━━━ SOURCE DATA ━━━
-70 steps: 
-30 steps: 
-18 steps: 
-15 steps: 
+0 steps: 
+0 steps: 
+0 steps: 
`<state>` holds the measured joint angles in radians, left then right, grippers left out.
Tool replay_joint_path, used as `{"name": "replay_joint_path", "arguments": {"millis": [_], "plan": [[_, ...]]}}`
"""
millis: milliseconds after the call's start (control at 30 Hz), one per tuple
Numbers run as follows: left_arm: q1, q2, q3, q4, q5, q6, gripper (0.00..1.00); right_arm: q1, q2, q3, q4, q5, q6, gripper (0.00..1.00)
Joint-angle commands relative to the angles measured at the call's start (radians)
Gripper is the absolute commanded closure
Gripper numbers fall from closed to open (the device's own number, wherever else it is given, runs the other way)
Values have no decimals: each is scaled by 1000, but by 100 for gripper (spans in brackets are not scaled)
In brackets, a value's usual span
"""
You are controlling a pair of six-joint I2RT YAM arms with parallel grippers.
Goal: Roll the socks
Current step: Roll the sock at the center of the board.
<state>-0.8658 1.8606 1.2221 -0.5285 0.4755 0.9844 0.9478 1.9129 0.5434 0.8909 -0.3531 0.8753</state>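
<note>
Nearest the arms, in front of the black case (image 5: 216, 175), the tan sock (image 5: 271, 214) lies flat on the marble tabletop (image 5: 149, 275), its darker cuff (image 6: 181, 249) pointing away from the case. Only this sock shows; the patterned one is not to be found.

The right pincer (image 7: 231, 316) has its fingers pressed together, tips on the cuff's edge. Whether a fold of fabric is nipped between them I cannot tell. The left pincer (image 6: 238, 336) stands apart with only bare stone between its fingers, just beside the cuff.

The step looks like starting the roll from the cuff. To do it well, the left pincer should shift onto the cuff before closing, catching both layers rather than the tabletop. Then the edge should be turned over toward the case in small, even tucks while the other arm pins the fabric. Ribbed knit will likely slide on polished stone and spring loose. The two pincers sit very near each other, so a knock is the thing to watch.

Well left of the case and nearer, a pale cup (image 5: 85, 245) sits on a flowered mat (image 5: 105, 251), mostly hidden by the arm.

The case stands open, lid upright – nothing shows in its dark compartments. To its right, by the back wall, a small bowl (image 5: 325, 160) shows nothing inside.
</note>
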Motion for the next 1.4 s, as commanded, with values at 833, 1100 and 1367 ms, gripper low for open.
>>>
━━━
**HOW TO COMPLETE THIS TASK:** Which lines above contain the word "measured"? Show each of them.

**EXPECTED ANSWER:**
`<state>` holds the measured joint angles in radians, left then right, grippers left out.
Joint-angle commands relative to the angles measured at the call's start (radians)

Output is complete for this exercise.